The Indian military doctrine has traditionally focused on defense of threats at the borders with China and Pakistan. To turn India’s military into a capable U.S. and Japanese security partner in the wider Indo-Pacific arc, it must acquire an expeditionary mindset in equipment and training with power projection capabilities — and the U.S. is the best placed to ensure the success of such a strategic reorientation. However, although the Modi-Trump hugs are getting tighter, speculation on a formal alliance is misplaced.
Positive perceptions of the U.S. and Trump by the Indian public provides a strong ballast to the overall relationship. In a Pew Research survey published on Feb. 25, 68 percent of Japanese had favorable views of the U.S. As one would expect, Indians viewing the U.S. favorably are lower at 60 percent but higher than the 50 percent of Australians. Perhaps most surprisingly, the share of Indians with confidence that Trump will do the right thing in world affairs has jumped from 40 percent to 56 percent between 2017 and 2019, compared to 24 percent and 36 percent of Japanese, respectively.
Modi and Trump are alike in the promotion of an aggressive brand of nationalism. Both practice transactional politics with scant concern for values, ethics and principles in a winner-takes-all scorched-earth approach to domestic political battles. This has turned the U.S. into an unreliable security ally and a problematically protectionist trade partner for Japan. The last also applies to the turn to protectionism by India, which saw it pull out of the Regional Comprehensive Economic Partnership strongly promoted by Japan.

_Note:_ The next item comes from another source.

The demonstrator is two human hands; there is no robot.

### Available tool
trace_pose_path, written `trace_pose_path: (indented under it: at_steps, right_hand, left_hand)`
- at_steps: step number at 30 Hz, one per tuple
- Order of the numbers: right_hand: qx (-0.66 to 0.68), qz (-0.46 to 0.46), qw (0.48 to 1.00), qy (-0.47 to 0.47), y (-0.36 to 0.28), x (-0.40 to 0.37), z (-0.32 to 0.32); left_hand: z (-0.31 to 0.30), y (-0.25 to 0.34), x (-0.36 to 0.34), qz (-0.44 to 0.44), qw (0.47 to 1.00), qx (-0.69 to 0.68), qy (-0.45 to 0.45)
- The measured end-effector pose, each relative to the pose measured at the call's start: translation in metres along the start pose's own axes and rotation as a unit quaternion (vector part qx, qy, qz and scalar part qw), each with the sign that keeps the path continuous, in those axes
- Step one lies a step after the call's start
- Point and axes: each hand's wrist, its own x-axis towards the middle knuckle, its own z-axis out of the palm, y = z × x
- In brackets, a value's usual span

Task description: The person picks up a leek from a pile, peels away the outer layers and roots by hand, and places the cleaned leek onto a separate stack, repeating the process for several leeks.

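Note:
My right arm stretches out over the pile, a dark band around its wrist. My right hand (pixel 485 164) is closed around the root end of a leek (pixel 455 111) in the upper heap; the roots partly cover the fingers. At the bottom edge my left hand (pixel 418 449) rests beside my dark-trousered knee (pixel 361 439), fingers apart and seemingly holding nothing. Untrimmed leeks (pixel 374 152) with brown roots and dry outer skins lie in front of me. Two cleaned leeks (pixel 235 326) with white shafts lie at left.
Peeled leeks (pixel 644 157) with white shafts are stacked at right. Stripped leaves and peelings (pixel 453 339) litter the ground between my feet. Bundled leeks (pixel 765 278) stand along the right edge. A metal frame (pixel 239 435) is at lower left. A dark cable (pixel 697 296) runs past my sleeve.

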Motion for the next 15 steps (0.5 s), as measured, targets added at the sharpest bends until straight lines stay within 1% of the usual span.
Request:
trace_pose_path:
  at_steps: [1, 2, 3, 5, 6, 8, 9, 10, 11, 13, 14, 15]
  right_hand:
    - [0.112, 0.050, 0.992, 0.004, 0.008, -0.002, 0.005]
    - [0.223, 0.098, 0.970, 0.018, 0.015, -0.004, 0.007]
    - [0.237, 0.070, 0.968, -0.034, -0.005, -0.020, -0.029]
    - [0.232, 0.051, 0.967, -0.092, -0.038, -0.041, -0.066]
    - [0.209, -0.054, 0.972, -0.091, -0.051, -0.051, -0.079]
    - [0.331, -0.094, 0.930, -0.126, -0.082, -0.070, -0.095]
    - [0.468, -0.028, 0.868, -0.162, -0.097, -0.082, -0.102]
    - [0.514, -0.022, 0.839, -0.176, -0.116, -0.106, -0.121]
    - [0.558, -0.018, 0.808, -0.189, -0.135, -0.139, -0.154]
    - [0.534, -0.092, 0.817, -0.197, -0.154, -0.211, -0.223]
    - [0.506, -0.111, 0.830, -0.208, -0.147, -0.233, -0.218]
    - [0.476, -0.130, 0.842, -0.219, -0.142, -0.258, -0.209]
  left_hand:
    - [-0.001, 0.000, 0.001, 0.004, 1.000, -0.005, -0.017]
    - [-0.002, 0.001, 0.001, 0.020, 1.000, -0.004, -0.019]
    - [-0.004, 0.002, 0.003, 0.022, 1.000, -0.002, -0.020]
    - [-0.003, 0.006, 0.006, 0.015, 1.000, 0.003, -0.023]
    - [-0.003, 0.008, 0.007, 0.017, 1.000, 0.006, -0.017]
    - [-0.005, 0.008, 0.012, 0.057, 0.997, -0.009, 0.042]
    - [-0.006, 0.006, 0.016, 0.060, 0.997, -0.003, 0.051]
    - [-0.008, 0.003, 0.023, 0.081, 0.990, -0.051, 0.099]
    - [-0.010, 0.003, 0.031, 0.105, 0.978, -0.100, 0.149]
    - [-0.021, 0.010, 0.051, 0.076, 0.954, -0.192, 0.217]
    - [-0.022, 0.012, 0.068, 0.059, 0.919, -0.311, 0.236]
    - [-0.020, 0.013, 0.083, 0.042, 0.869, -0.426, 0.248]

Trump’s India visit was marred by deadly riots in Delhi. Although Trump said it was for India to handle the domestic agitation, Modi’s religious agenda has five major deleterious consequences. It undercuts the shared liberal democratic values of political pluralism; drags down India’s economic prospects; degrades India’s ability to fund military modernization to counter China; risks the radicalization of 180 million Muslims that would transform India from the biggest bulwark against the eastward spread of Islamic militancy into the epicenter of Islamist terrorism to be exported to the Asia-Pacific; and could produce the biggest wave of refugees into this region.